## Your assignment
Once the line with "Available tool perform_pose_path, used" is found in the data, output it and each following line exactly, up to and including the line with "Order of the", and nothing before or after.

Collection entries
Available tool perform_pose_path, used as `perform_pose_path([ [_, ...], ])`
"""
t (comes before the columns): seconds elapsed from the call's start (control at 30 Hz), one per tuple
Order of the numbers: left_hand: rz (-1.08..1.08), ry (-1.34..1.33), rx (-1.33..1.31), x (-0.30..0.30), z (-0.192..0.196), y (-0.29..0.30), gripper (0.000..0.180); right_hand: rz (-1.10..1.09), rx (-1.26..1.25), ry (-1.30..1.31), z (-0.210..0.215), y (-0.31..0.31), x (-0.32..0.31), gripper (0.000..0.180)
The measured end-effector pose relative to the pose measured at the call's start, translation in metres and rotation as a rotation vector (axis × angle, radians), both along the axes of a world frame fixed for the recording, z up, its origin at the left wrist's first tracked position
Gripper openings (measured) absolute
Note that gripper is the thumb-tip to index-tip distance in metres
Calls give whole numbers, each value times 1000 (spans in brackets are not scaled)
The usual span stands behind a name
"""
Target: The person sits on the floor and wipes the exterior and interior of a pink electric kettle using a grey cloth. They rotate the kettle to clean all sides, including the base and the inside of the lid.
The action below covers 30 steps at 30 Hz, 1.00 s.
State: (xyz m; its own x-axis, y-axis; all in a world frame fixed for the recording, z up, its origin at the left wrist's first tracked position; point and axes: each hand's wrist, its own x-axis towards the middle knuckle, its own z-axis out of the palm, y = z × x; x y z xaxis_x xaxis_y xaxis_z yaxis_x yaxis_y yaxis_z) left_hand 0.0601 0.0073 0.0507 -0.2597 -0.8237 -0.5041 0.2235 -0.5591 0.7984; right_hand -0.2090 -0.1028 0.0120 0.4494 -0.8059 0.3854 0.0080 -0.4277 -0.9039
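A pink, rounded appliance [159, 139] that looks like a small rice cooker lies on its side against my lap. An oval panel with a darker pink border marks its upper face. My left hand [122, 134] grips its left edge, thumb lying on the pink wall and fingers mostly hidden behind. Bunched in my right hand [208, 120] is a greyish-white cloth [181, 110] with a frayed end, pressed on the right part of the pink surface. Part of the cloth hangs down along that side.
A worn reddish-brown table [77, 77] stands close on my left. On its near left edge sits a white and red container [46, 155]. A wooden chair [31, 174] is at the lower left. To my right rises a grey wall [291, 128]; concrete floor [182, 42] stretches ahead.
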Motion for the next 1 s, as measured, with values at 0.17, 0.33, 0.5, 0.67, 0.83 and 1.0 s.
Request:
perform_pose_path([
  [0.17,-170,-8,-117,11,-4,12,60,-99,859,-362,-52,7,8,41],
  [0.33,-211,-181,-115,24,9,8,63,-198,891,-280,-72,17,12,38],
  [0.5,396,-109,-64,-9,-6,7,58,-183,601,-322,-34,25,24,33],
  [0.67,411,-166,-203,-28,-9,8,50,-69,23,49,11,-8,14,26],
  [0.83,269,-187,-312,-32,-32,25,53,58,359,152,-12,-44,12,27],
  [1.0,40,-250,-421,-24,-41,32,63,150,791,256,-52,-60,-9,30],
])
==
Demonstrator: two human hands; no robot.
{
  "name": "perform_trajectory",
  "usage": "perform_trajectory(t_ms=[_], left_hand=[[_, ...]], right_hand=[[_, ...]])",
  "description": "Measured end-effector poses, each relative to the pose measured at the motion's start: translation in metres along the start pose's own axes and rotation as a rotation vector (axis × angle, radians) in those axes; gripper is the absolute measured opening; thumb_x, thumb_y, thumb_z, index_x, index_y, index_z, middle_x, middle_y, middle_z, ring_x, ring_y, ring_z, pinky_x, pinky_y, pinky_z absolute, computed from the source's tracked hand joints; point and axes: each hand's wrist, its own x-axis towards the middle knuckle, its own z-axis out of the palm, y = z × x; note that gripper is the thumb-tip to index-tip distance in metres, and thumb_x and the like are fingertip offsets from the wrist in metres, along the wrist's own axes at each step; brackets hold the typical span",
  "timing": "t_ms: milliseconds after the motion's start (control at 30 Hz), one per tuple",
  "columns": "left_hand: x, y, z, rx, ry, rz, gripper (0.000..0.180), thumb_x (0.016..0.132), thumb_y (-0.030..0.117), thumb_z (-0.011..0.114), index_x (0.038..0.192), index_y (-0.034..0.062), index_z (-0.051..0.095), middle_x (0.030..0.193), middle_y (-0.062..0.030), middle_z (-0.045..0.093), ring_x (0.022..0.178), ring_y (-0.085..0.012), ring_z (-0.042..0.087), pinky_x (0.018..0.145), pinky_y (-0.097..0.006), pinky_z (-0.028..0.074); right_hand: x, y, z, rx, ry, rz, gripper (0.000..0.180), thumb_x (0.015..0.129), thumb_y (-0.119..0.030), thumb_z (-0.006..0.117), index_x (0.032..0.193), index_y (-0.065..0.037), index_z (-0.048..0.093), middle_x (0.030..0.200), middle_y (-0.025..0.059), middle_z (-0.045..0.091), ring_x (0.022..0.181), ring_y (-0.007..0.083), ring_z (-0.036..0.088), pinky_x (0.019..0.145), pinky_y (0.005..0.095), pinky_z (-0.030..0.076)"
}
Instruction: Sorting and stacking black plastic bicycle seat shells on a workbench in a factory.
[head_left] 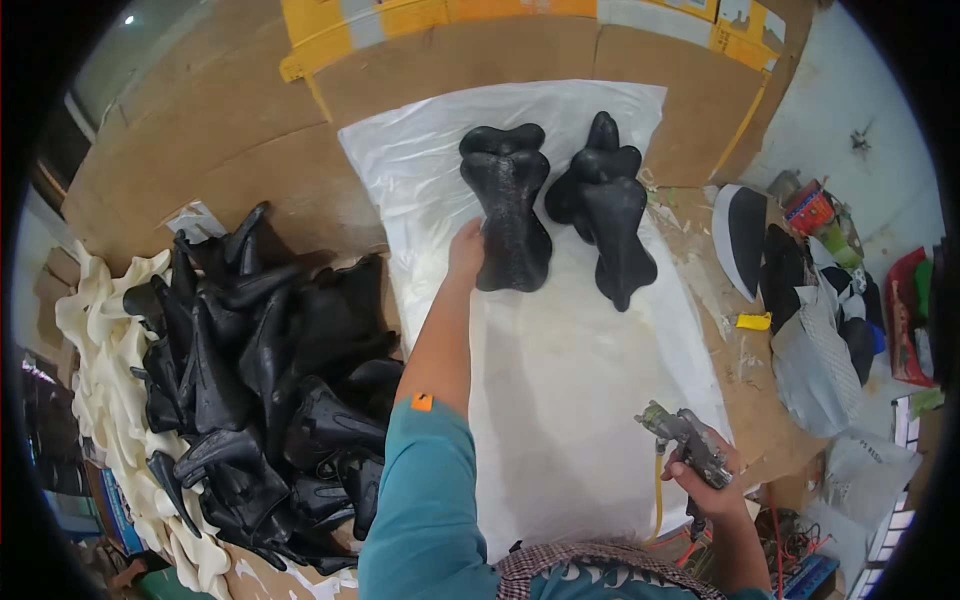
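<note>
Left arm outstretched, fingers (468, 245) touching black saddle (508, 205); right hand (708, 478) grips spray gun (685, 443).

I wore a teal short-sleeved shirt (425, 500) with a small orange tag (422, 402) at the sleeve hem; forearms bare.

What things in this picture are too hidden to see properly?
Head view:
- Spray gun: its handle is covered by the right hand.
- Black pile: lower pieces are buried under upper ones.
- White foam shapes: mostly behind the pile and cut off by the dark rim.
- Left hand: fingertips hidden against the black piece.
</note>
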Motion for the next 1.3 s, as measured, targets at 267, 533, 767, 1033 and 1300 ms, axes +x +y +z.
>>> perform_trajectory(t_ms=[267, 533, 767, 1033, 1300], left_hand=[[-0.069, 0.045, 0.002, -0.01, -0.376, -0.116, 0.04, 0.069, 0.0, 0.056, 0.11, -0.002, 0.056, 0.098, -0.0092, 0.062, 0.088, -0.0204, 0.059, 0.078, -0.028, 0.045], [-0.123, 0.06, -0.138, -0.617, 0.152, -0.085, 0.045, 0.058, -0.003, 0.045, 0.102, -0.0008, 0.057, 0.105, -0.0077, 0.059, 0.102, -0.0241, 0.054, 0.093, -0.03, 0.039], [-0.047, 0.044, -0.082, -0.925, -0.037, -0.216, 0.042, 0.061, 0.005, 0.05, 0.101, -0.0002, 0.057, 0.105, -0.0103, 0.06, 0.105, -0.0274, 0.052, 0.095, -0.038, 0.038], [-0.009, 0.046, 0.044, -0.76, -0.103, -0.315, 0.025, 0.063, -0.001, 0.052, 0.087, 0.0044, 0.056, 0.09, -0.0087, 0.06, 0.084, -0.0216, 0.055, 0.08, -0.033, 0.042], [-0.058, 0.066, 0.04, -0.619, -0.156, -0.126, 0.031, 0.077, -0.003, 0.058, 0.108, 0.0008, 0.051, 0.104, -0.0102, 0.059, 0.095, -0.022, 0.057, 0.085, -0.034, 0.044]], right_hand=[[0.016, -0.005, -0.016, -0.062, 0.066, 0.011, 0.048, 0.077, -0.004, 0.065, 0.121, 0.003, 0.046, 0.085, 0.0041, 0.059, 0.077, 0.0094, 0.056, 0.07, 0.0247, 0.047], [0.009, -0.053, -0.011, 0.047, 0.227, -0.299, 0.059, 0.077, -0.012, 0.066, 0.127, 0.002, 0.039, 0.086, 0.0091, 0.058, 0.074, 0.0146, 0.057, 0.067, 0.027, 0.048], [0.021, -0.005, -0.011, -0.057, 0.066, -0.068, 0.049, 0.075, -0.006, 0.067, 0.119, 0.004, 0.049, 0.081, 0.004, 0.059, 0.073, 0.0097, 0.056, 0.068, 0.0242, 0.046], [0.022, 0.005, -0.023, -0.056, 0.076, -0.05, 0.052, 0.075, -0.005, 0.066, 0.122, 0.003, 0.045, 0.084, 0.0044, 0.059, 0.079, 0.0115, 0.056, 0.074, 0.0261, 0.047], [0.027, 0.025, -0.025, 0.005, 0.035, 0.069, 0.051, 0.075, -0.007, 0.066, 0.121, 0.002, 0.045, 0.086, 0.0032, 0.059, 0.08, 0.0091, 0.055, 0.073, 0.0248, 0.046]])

## Answer to this task
Available tool perform_pose_path, used as `perform_pose_path([ [_, ...], ])`
"""
t (comes before the columns): seconds elapsed from the call's start (control at 30 Hz), one per tuple
Order of the numbers: left_hand: rz (-1.08..1.08), ry (-1.34..1.33), rx (-1.33..1.31), x (-0.30..0.30), z (-0.192..0.196), y (-0.29..0.30), gripper (0.000..0.180); right_hand: rz (-1.10..1.09), rx (-1.26..1.25), ry (-1.30..1.31), z (-0.210..0.215), y (-0.31..0.31), x (-0.32..0.31), gripper (0.000..0.180)

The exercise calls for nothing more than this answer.